On April 23, 1999 Trustees for Alaska, successfully argued in State Superior Court for the temporary stay of the sale of 70 tracts in the Cook Inlet Areawide Lease Sale. The 70 tracts in question are critical beluga habitat. The court granted the stay, ruling that “the potential environmental harm that the appellants might suffer if the sale were allowed to go forward outweighs any potential financial loss that the state might suffer from a temporary postponement.”
The Department of Natural Resources (DNR) admitted to potential significant harm to beluga whales in its Final Best Interest Finding. DNR noted that contaminants ingested by pregnant beluga whales are readily passed from mother to fetus, that gas blowouts would kill marine mammals in the immediate vicinity; and that beluga whales would be at risk of injury if oil spills were to occur. DNR has repeatedly refused to delete the tracts in question from the lease sale despite information from the National Marine Fisheries Service and the public that these areas are important feeding and calving areas.

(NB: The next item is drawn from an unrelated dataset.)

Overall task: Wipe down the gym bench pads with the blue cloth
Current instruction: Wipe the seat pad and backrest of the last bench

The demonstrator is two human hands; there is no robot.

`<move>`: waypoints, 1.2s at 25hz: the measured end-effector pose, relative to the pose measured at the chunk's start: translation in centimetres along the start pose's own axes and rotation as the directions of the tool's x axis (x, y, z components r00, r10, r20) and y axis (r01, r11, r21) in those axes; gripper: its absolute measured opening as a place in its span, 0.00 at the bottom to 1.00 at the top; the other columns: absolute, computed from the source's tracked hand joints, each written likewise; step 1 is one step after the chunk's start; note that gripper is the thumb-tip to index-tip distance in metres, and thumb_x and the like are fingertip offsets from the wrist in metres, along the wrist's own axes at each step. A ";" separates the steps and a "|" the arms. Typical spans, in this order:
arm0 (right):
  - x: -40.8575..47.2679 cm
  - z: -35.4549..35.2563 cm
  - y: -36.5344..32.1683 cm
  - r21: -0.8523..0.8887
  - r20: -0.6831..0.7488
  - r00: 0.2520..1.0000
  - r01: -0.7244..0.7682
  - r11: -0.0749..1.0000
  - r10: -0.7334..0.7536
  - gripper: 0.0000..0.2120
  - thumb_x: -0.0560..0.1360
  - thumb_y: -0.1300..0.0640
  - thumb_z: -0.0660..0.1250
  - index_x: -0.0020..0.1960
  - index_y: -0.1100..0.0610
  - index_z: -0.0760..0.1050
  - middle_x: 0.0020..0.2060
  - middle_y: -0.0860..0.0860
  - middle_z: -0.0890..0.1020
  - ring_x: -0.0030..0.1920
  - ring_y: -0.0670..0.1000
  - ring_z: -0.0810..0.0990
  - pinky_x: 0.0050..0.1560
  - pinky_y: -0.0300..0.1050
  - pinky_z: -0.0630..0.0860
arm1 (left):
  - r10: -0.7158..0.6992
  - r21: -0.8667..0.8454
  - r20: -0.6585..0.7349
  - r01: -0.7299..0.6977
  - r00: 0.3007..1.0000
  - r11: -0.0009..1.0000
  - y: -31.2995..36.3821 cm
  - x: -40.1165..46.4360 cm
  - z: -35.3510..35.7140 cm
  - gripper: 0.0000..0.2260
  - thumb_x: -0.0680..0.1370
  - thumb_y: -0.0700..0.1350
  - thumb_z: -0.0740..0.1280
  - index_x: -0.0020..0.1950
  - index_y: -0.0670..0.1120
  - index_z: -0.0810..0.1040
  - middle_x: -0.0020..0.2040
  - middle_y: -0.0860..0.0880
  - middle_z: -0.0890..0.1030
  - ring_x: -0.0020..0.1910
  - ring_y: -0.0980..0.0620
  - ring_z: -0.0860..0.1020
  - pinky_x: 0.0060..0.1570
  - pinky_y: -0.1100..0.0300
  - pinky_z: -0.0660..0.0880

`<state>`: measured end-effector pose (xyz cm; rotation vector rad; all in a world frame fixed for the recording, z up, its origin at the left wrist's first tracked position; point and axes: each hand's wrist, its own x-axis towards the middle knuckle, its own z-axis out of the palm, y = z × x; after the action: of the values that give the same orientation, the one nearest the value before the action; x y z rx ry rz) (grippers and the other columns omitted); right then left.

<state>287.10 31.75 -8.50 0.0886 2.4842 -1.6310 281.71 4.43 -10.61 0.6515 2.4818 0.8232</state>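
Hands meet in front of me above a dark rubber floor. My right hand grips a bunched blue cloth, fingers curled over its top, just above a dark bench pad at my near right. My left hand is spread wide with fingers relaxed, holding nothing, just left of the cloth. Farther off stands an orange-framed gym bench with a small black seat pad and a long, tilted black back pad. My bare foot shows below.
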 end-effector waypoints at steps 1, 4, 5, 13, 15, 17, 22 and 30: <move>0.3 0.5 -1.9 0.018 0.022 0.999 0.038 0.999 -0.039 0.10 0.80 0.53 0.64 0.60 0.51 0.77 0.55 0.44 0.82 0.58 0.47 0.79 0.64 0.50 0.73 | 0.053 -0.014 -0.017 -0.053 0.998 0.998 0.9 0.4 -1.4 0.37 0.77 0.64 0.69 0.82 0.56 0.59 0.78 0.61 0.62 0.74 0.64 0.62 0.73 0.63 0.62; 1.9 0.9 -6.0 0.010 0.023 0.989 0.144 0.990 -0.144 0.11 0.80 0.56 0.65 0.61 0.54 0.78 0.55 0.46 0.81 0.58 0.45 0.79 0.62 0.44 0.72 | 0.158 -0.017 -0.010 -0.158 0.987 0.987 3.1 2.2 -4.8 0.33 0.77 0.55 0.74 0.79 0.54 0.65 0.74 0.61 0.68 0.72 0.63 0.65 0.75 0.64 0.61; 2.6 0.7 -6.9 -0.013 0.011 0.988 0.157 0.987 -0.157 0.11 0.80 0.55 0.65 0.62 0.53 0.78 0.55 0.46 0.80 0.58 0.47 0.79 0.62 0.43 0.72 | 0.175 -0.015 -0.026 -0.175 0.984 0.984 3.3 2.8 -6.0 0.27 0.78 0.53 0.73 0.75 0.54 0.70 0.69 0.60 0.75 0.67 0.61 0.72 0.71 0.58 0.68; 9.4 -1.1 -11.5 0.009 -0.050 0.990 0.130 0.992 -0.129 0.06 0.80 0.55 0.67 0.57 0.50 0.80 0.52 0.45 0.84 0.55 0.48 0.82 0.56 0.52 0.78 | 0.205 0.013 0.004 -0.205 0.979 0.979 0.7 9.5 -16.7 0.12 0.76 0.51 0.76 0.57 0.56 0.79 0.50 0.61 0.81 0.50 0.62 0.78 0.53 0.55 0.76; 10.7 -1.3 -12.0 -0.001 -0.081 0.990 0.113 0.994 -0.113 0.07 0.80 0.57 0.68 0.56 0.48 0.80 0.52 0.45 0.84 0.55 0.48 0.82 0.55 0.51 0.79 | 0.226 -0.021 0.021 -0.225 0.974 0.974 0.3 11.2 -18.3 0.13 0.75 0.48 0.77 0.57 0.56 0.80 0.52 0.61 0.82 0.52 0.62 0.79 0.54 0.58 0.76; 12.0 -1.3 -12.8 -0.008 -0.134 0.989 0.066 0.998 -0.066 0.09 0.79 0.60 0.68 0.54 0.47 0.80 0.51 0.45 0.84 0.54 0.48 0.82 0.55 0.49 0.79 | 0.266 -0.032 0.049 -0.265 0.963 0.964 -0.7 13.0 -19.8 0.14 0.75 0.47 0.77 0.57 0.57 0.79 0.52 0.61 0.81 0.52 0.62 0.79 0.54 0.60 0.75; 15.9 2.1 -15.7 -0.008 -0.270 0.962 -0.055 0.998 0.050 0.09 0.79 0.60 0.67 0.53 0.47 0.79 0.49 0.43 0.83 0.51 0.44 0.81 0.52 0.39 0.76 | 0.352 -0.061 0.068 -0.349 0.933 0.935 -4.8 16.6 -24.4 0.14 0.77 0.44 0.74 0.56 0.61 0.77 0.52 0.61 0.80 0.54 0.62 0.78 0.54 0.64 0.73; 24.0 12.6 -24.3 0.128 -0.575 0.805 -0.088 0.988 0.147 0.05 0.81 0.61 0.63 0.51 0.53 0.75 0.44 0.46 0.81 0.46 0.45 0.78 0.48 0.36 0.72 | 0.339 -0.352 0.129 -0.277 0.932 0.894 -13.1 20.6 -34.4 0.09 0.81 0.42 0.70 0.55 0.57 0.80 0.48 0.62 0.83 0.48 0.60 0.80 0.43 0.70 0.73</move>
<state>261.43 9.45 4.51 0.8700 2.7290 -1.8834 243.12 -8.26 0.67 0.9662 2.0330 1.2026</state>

Presented with these potential impacts, the court noted that “given the Cook Inlet belugas’ scarce numbers and present state of decline, it is conceivable that harm to their population could drive them into extinction.” Such harm would be difficult to measure by any pecuniary standards since beluga whales are “a unique natural resource.” The court recognized that “harm to the Cook Inlet Beluga whale population would certainly be irreparable in the legal sense, as well as being irreparable in fact.”
Trustees for Alaska is representing Cook Inlet Keeper, Alaska Center for the Environment, Alaska Community Action on Toxics, Alaska Waveriders, Kachemak Bay Conservation Society and the Alaska Chapter of the Sierra Club in the ongoing litigation over the Cook Inlet Areawide oil and gas lease sale.